Challenges and Algorithm-Guided Treatment in Major Depressive Disorder
Richard C. Shelton, MD (Chair)
Department of Psychiatry, Vanderbilt School of Medicine, Nashville, Tennessee
Madhukar H. Trivedi, MD
Mood Disorders Research Program and Clinic, University of Texas Southwestern Medical Center, Dallas
Challenges in the Treatment of MDD
MDD is a common, recurrent, and often chronic condition with a lifetime prevalence of approximately 16% in US adults.1 One study2 found that 85% of patients who recovered from an index episode of major depression experienced at least 1 recurrence during a 15-year follow-up period. Additionally, each successive episode dramatically increases the risk for another (1 episode = a 60% chance of a second, 2 episodes = a 70% chance of a third, and 3 episodes = a 90% chance of a fourth).3 Complicating the overall MDD picture is the complex etiology of the disorder. Researchers have identified genetic and environmental risk factors for MDD, but the underlying cause of depression has not yet been discovered.4 Further, MDD is heterogeneous in course and treatment response, making treatment selection for individual patients difficult.

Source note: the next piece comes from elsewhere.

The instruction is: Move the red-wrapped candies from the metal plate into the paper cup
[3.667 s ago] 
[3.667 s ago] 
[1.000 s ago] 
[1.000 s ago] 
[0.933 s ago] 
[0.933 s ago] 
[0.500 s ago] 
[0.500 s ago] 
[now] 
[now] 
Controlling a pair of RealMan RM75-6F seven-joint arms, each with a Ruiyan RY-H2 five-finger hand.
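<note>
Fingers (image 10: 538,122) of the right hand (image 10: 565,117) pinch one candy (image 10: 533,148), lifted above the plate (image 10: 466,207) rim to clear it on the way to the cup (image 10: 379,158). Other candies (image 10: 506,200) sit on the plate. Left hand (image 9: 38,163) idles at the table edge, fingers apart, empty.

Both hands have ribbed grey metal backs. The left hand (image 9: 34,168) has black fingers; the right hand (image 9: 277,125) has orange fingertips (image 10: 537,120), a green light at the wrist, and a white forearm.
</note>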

Despite the high prevalence of major depression, the disorder is underdiagnosed and undertreated. A meta-analysis5 examining the diagnosis of depression in mostly urban primary care settings found that less than 50% of clinical depression cases were identified by physicians. When depression is correctly diagnosed, only a minority of patients receive adequate treatment.1
Even among MDD patients who are treated with an appropriately dosed antidepressant for an adequate duration, response is limited and remission rates are low. According to the STAR*D study,6 only about half of patients achieved clinical response, with about one-third or less of those patients achieving remission after an initial antidepressant trial. Patients partially responding or not responding to a first-line treatment may respond or remit after subsequent interventions are employed. However, response and remission rates decrease with each new treatment attempt,7 showing that individualizing first-line options is crucial for the long-term success of antidepressant therapy. When patients do respond or remit, relapse rates are still high. The STAR*D study7 found that one-third of patients achieving remission and nearly two-thirds of patients achieving response with a first-line antidepressant relapsed within 1 year (AV 1).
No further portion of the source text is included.